Task:
All the lines below should appear again unchanged, though their pictures should not.

Data section:
··········

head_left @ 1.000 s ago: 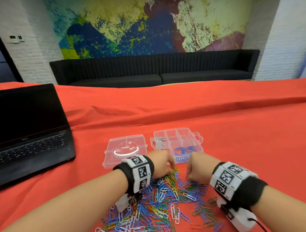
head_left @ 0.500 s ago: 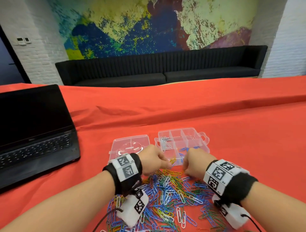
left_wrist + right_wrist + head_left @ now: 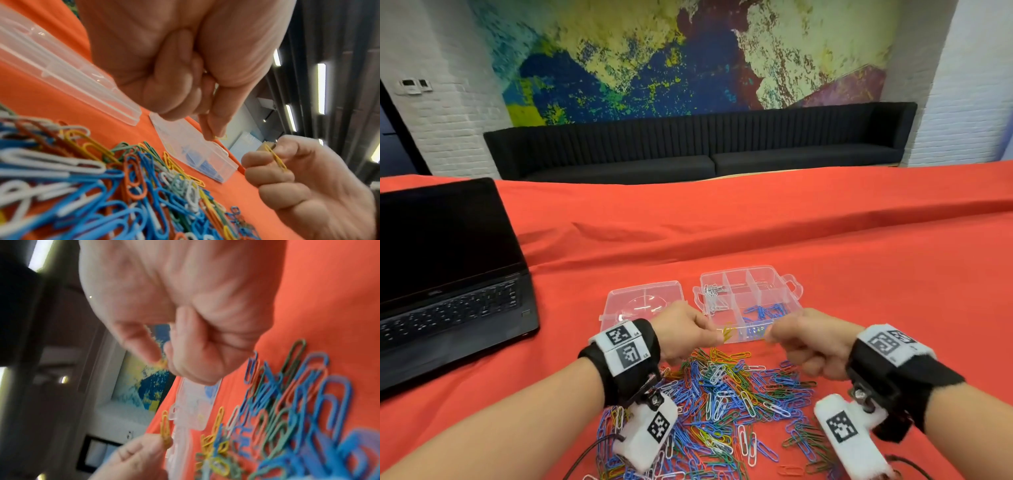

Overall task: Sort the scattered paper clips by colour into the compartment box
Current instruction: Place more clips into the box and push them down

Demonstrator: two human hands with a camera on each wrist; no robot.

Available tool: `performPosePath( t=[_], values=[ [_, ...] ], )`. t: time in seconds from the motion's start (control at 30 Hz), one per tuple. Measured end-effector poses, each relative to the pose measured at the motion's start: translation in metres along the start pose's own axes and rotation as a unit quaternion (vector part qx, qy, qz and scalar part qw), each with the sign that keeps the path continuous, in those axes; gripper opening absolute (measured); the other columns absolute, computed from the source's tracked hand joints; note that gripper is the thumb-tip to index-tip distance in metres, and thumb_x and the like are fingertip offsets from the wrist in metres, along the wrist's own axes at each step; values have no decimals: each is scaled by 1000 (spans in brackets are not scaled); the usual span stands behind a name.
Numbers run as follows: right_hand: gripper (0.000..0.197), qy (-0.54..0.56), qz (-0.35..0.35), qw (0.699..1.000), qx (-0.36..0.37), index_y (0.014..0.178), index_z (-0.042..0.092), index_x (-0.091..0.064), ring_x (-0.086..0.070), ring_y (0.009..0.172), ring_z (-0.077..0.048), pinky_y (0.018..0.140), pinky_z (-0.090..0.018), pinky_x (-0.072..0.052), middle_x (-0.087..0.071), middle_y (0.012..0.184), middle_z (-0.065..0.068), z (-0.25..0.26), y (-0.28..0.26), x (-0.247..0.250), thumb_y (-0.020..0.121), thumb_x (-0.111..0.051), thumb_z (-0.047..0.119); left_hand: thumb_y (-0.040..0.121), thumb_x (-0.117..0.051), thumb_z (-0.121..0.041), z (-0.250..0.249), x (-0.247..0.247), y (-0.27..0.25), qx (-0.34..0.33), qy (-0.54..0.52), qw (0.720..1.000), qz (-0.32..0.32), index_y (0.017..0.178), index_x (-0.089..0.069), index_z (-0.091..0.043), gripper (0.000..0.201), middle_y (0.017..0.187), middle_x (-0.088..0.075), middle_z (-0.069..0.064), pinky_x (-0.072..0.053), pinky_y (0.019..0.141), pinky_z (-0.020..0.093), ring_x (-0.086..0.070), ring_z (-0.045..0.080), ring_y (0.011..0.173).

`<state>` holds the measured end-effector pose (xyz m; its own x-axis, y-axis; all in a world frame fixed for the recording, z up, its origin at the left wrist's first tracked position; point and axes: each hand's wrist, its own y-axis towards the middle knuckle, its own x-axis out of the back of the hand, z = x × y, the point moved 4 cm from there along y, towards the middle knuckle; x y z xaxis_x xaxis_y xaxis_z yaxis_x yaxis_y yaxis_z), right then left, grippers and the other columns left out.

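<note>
A heap of mixed-colour paper clips (image 3: 722,394) lies on the red cloth in front of me. Beyond it stands the clear compartment box (image 3: 787,294), holding silver clips (image 3: 714,296) at its left and blue clips (image 3: 765,311) near the front. My left hand (image 3: 717,334) pinches yellow clips (image 3: 727,334) just over the box's near edge; the right wrist view shows those yellow clips (image 3: 165,430) too. My right hand (image 3: 770,337) pinches a single yellow clip (image 3: 275,157) between thumb and forefinger, level with the left hand and a little apart from it.
The box's clear lid (image 3: 643,301) lies flat to the left of the box. An open black laptop (image 3: 448,274) sits at the far left on the red cloth (image 3: 859,274). A black sofa (image 3: 688,154) runs along the wall behind the table.
Both hands have risen off the clip heap and moved forward to the box's near edge, each now carrying yellow clips.
</note>
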<state>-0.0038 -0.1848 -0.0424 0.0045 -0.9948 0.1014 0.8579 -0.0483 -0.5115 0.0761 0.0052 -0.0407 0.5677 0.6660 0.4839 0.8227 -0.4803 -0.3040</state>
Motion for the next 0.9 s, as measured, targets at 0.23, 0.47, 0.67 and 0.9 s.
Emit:
performPosePath(
  t=[0.23, 0.47, 0.67, 0.9],
  values=[
    [20, 307, 85, 947, -39, 67, 6, -50, -38, 37, -15, 30, -13, -29, -52, 66, -13, 10, -3, -8, 73, -38, 21, 84, -70, -8, 5, 6, -5, 11, -163, 986, 24, 74, -61, -9, 13, 44, -26, -3, -17, 38, 8, -18, 7, 33],
    [29, 149, 48, 986, -52, 90, 2, -62, -48, 42, -16, 36, -19, -42, -56, 62, -9, 9, 2, -20, 93, -44, 25, 87, -49, -6, 10, 6, -9, 49, -251, 961, 109, 63, -44, -15, 26, 52, -26, -3, -10, 36, 10, -17, 6, 37],
    [17, -441, -79, 879, 161, 98, 19, -75, -57, 64, -2, 61, -12, -42, -72, 85, 1, 24, 16, -37, 89, -60, 21, 74, -33, -19, -1, 2, -10, 31, -448, 870, 202, 66, -39, -11, 13, 60, -33, 6, -16, 39, 9, -23, 9, 39],
    [11, -586, -111, 793, 125, 77, 9, -61, -55, 69, -24, 67, -28, -51, -61, 69, -8, 17, 24, -28, 83, -53, 14, 95, -54, -33, -12, -3, 5, -54, 108, 992, 42, 81, -64, -14, 25, 58, -44, -2, -33, 43, 20, -36, 8, 43]
  ],
)
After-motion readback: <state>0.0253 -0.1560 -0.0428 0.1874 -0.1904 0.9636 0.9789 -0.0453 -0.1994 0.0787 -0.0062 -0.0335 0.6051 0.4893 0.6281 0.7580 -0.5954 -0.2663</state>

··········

Written answer:
head_left @ 1.000 s ago: 
head_left @ 0.500 s ago: 
left_wrist + right_wrist + head_left @ now: 

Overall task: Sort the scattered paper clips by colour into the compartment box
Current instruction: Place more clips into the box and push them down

Demonstrator: two human hands with a camera on each wrist; no robot.

Available tool: `performPosePath( t=[_], values=[ [_, ...] ], )`. t: time in seconds from the motion's start (control at 30 Hz), one per tuple. Measured end-effector poses, each relative to the pose measured at the motion's start: translation in metres along the start pose's own axes and rotation as a unit quaternion (vector part qx, qy, qz and scalar part qw), each with the sign that keeps the path continuous, in those axes; gripper opening absolute (measured); the other columns absolute, computed from the source's tracked hand joints; note that gripper is the thumb-tip to index-tip distance in metres, and thumb_x and the like are fingertip offsets from the wrist in metres, along the wrist's own axes at each step; values have no decimals: each is scaled by 1000 (spans in brackets are not scaled); the usual span stands behind a name.
Numbers run as follows: right_hand: gripper (0.000..0.197), qy (-0.54..0.56), qz (-0.35..0.35), qw (0.699..1.000), qx (-0.36..0.37), index_y (0.014..0.178), index_z (-0.042..0.092), index_x (-0.091..0.064), ring_x (-0.086..0.070), ring_y (0.009..0.172), ring_z (-0.077..0.048), pinky_y (0.018..0.140), pinky_z (-0.090..0.018), pinky_x (-0.072..0.052), middle_x (-0.087..0.071), middle_y (0.012..0.184), middle_z (-0.065..0.068), z (-0.25..0.26), y (-0.28..0.26), x (-0.247..0.250), thumb_y (-0.020..0.121), thumb_x (-0.111..0.051), thumb_z (-0.047..0.119); left_hand: thumb_y (-0.040..0.121), thumb_x (-0.117..0.051), thumb_z (-0.121..0.041), z (-0.250..0.249), x (-0.247..0.247), y (-0.27..0.25), qx (-0.34..0.33), qy (-0.54..0.52), qw (0.720..1.000), qz (-0.32..0.32), index_y (0.017..0.178), index_x (-0.089..0.069), index_z (-0.091..0.043), gripper (0.000..0.201), middle_y (0.017..0.187), middle_x (-0.088..0.075), middle_z (-0.069..0.064), pinky_x (-0.072..0.053), pinky_y (0.019..0.141), pinky_z (-0.020..0.093), ring_x (-0.086..0.070), ring_z (-0.045..0.080), ring_y (0.011..0.173).

`<state>` holds the measured end-effector pose (xyz m; its own x-axis, y-axis; all in a world frame fixed for the recording, z up, its origin at the left wrist's first tracked position; point and axes: each hand's wrist, its own y-axis towards the middle knuckle, its own x-axis out of the back of the hand, z = x × y, the point moved 4 cm from there along y, towards the middle knuckle; x y z xaxis_x xaxis_y xaxis_z yaxis_x yaxis_y yaxis_z), right then left, grippers and the other columns left out.

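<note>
A heap of mixed-colour paper clips (image 3: 722,394) lies on the red cloth in front of me. Beyond it stands the clear compartment box (image 3: 787,294), holding silver clips (image 3: 714,296) at its left and blue clips (image 3: 765,311) near the front. My left hand (image 3: 717,334) pinches yellow clips (image 3: 727,334) just over the box's near edge; the right wrist view shows those yellow clips (image 3: 165,430) too. My right hand (image 3: 770,337) pinches a single yellow clip (image 3: 275,157) between thumb and forefinger, level with the left hand and a little apart from it.
The box's clear lid (image 3: 643,301) lies flat to the left of the box. An open black laptop (image 3: 448,274) sits at the far left on the red cloth (image 3: 859,274). A black sofa (image 3: 688,154) runs along the wall behind the table.
Both hands have risen off the clip heap and moved forward to the box's near edge, each now carrying yellow clips.
</note>
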<state>-0.0038 -0.1848 -0.0424 0.0045 -0.9948 0.1014 0.8579 -0.0483 -0.5115 0.0761 0.0052 -0.0407 0.5677 0.6660 0.4839 0.8227 -0.4803 -0.3040</state>
Motion for the next 0.9 s, as measured, targets at 0.23, 0.47, 0.67 and 0.9 s.
Emit:
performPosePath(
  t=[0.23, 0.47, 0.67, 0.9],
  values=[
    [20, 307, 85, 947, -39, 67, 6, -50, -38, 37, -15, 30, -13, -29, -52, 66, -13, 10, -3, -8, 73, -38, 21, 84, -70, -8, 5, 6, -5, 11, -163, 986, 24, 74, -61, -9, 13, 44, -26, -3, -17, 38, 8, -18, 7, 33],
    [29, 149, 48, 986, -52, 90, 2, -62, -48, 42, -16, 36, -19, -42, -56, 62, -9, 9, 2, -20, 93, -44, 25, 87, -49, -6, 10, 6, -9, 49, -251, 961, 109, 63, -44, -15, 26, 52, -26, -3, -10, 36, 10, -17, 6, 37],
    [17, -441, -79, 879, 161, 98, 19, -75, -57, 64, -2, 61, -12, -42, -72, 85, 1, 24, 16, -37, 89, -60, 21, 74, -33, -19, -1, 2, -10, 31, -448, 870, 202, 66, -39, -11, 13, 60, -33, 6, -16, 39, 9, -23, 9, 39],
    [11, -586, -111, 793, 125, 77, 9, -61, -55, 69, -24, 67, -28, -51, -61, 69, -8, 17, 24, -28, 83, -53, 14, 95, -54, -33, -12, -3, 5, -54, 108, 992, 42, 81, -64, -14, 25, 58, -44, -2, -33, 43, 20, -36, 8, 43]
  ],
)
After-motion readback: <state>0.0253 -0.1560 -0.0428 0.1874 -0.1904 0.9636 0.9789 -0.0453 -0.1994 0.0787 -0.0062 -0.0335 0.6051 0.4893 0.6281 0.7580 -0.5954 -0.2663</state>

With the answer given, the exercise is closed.